### Extracted material
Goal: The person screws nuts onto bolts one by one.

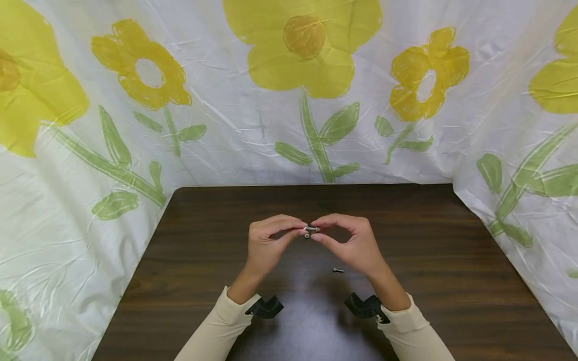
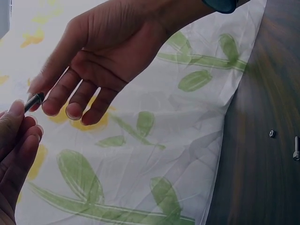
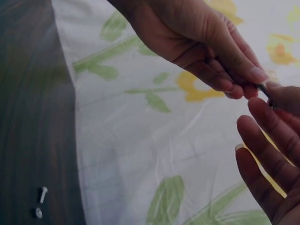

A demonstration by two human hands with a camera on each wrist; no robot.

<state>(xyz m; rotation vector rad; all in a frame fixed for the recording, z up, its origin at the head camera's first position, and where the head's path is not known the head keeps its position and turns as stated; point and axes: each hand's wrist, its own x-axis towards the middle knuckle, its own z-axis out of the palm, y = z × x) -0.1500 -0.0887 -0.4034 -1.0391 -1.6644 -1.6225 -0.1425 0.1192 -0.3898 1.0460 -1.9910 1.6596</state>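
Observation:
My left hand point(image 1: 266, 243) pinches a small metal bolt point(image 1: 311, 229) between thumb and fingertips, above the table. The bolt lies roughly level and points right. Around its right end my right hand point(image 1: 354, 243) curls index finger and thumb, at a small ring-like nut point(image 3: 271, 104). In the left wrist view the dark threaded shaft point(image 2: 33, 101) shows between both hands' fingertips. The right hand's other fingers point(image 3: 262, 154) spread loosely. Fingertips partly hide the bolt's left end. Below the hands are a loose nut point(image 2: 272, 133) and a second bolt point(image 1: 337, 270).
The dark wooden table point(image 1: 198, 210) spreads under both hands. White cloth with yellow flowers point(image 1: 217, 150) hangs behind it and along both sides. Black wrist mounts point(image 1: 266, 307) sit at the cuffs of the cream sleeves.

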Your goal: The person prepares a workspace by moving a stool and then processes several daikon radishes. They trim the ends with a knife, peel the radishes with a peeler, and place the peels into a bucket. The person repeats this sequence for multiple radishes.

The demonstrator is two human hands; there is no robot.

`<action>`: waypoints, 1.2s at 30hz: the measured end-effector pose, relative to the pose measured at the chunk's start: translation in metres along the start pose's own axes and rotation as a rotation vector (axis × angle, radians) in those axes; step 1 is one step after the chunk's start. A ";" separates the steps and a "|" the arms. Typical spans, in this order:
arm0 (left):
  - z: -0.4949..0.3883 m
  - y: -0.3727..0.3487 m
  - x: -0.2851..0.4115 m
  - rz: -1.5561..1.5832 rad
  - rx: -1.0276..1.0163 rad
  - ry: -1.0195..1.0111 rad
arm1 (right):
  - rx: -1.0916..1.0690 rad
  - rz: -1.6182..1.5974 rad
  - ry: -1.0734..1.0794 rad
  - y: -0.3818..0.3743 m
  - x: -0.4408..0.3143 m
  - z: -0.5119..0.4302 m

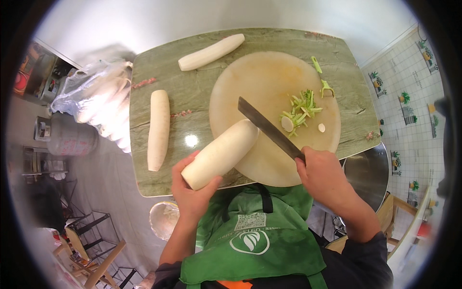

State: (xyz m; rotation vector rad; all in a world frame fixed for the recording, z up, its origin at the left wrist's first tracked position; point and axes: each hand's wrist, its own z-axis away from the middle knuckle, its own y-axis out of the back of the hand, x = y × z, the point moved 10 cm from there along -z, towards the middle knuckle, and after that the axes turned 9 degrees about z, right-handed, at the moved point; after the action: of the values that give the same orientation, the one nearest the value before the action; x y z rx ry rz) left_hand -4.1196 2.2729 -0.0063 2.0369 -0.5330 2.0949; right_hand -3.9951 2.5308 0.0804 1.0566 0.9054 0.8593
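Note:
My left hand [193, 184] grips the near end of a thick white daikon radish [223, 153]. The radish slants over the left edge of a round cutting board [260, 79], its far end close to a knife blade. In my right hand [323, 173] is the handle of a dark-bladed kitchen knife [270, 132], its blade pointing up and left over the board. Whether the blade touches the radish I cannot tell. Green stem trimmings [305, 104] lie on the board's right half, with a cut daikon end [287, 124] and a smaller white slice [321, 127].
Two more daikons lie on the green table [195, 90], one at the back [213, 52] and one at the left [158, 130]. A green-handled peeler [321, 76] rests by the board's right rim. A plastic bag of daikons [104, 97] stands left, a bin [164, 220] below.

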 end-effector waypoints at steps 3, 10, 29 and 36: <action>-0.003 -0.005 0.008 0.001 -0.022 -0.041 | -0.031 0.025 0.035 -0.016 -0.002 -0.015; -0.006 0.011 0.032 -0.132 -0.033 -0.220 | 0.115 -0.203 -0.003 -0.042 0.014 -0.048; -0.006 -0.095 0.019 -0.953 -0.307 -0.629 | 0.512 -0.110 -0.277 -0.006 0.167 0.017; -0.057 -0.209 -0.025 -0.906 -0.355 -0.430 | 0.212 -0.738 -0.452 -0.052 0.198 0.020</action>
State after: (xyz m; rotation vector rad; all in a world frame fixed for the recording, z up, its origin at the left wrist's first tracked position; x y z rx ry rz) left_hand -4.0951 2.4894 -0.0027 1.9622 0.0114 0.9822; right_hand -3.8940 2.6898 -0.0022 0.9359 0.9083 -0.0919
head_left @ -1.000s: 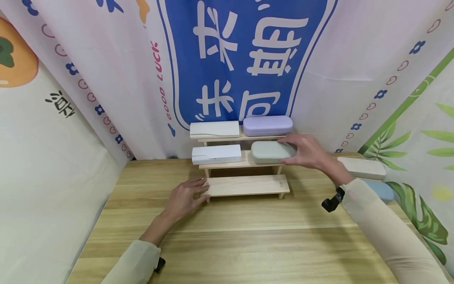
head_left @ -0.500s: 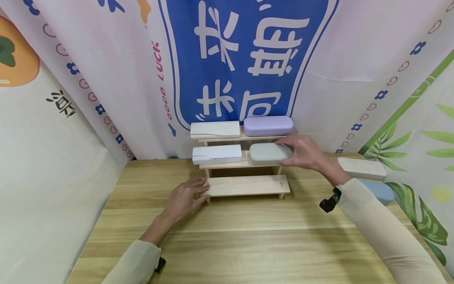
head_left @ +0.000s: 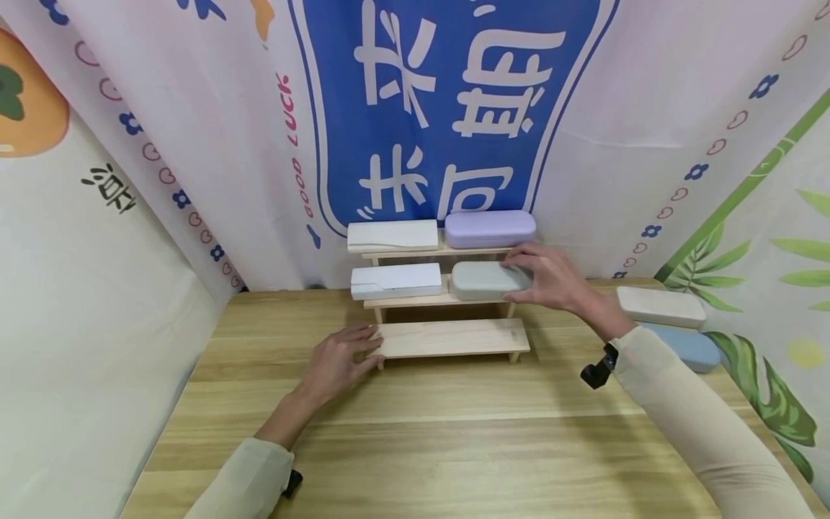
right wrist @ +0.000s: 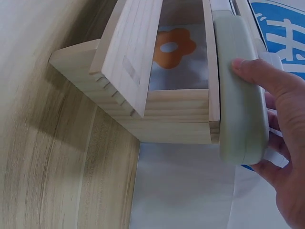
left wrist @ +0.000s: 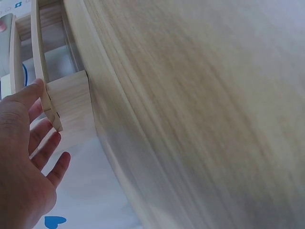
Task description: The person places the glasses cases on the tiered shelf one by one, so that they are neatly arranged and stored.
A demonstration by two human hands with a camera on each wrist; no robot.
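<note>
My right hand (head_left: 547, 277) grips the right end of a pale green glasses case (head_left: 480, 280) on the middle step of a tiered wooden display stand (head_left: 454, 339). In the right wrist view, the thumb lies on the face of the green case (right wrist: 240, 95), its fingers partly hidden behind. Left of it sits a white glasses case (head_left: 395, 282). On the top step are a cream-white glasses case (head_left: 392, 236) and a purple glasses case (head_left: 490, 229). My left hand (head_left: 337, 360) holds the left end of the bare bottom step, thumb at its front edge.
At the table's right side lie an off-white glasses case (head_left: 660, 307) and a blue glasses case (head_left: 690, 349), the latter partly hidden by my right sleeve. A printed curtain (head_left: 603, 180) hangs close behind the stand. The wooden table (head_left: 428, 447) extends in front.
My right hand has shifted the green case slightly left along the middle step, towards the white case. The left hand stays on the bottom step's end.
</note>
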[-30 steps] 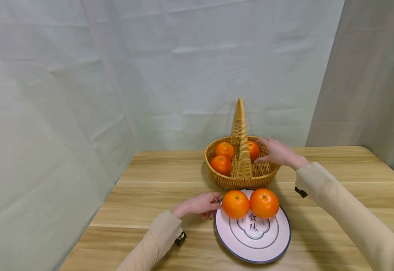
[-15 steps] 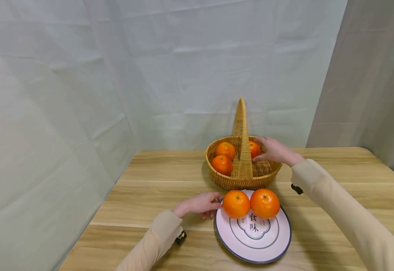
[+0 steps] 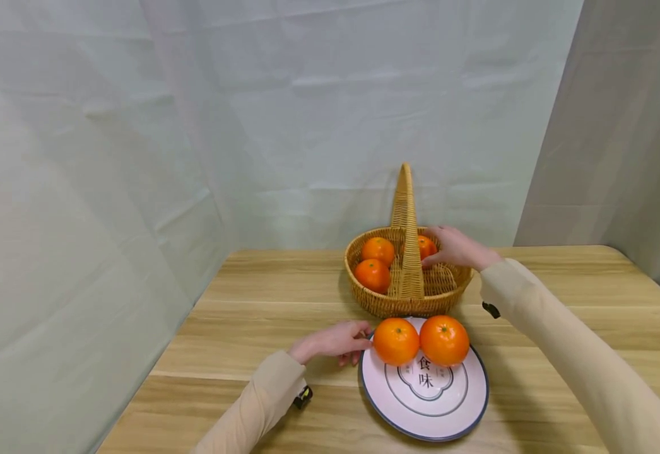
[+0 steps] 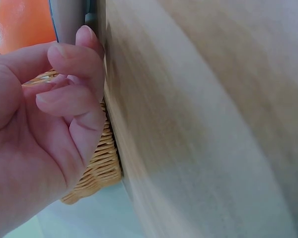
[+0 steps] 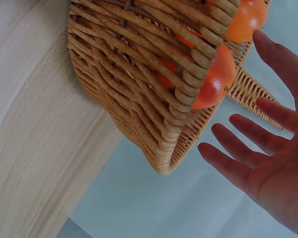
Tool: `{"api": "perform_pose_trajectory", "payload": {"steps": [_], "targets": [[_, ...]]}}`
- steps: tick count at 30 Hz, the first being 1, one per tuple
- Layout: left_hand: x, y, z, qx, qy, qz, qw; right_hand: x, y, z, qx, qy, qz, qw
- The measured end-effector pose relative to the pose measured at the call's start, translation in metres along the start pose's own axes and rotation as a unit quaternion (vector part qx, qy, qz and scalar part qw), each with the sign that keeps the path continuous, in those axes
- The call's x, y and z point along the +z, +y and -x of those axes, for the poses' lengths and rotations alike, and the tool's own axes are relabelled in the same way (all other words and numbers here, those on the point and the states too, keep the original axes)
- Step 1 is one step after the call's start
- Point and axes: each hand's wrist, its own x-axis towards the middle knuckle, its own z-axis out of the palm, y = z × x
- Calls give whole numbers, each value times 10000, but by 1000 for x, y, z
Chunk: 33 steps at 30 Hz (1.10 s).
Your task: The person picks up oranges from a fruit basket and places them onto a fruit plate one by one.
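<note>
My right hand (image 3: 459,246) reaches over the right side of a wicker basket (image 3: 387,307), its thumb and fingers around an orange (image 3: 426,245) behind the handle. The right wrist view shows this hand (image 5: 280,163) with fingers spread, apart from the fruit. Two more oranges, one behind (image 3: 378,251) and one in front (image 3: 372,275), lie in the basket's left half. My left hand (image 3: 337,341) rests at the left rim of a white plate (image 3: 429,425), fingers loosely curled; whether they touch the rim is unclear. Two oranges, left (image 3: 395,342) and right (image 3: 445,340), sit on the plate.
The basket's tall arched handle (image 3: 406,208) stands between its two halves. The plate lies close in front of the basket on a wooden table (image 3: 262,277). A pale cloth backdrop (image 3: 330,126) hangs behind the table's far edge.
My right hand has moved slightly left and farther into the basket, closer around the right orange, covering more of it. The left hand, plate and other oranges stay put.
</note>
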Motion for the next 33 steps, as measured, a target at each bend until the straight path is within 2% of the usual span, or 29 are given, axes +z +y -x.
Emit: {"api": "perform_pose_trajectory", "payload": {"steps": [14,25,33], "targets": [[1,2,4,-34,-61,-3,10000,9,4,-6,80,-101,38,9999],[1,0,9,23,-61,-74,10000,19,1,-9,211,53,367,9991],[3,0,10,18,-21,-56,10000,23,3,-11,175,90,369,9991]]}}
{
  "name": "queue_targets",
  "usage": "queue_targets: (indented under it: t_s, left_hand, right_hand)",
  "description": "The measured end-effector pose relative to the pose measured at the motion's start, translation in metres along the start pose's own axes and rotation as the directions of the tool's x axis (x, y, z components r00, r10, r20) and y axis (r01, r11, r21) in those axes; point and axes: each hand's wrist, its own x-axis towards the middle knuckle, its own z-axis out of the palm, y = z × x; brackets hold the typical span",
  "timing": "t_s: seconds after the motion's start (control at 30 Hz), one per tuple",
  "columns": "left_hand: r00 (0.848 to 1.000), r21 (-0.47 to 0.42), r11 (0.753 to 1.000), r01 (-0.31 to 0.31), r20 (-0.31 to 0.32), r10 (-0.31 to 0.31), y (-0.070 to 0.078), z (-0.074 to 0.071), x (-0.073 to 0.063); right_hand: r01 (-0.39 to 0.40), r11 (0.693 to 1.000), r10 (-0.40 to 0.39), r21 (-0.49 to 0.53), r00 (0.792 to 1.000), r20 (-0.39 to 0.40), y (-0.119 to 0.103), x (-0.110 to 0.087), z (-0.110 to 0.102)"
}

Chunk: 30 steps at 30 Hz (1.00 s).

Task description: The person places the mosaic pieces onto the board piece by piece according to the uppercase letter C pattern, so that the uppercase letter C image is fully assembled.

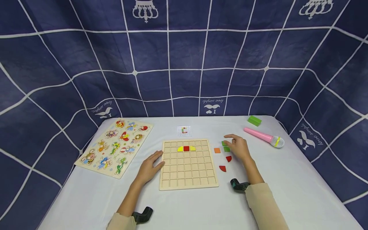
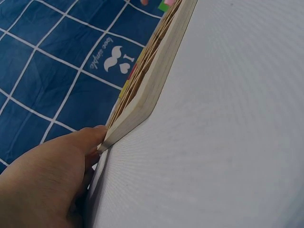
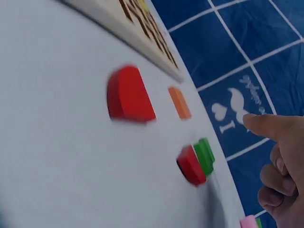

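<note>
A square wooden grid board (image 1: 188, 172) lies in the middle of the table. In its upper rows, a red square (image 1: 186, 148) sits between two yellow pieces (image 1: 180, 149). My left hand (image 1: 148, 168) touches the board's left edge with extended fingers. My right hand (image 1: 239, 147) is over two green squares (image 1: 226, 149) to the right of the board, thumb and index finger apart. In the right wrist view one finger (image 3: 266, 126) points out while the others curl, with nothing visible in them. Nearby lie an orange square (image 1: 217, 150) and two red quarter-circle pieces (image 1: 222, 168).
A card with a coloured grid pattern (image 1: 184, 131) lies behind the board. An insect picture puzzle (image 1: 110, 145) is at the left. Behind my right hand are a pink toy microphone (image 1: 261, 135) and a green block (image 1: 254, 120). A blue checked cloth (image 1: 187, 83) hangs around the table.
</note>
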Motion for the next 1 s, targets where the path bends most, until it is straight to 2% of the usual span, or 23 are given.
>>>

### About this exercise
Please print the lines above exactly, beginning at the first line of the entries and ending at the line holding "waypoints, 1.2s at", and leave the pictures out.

### Response to the task
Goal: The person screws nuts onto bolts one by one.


A demonstration by two human hands with a camera on each wrist; no robot.

<state>(xyz m; rotation vector rad; all in a frame fixed for the recording, z up, its origin at the head camera's first position, and where the head's path is not known the head keeps its position and turns as stated; point and axes: each hand's wrist, its own x-axis towards the middle knuckle, its own z-axis out of the palm, y = z × x) -0.1500 -0.0887 -0.4034 -1.0391 -1.6644 -1.6225 -0.1425 0.1192 -0.3898 1.0460 -1.9910 1.6596</state>
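Observation:
My left hand point(image 1: 266, 243) pinches a small metal bolt point(image 1: 311, 229) between thumb and fingertips, above the table. The bolt lies roughly level and points right. Around its right end my right hand point(image 1: 354, 243) curls index finger and thumb, at a small ring-like nut point(image 3: 271, 104). In the left wrist view the dark threaded shaft point(image 2: 33, 101) shows between both hands' fingertips. The right hand's other fingers point(image 3: 262, 154) spread loosely. Fingertips partly hide the bolt's left end. Below the hands are a loose nut point(image 2: 272, 133) and a second bolt point(image 1: 337, 270).
The dark wooden table point(image 1: 198, 210) spreads under both hands. White cloth with yellow flowers point(image 1: 217, 150) hangs behind it and along both sides. Black wrist mounts point(image 1: 266, 307) sit at the cuffs of the cream sleeves.
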
Your goal: The person prepares a workspace by moving a stool and then processes several daikon radishes. They trim the ends with a knife, peel the radishes with a peeler, and place the peels into a bucket. The person repeats this sequence for multiple radishes.

The demonstrator is two human hands; there is no robot.

`<action>`: waypoints, 1.2s at 30hz: the measured end-effector pose, relative to the pose measured at the chunk's start: translation in metres along the start pose's own axes and rotation as a rotation vector (axis × angle, radians) in those axes; step 1 is one step after the chunk's start. A ";" separates the steps and a "|" the arms. Typical spans, in this order:

This finishes the answer to the exercise.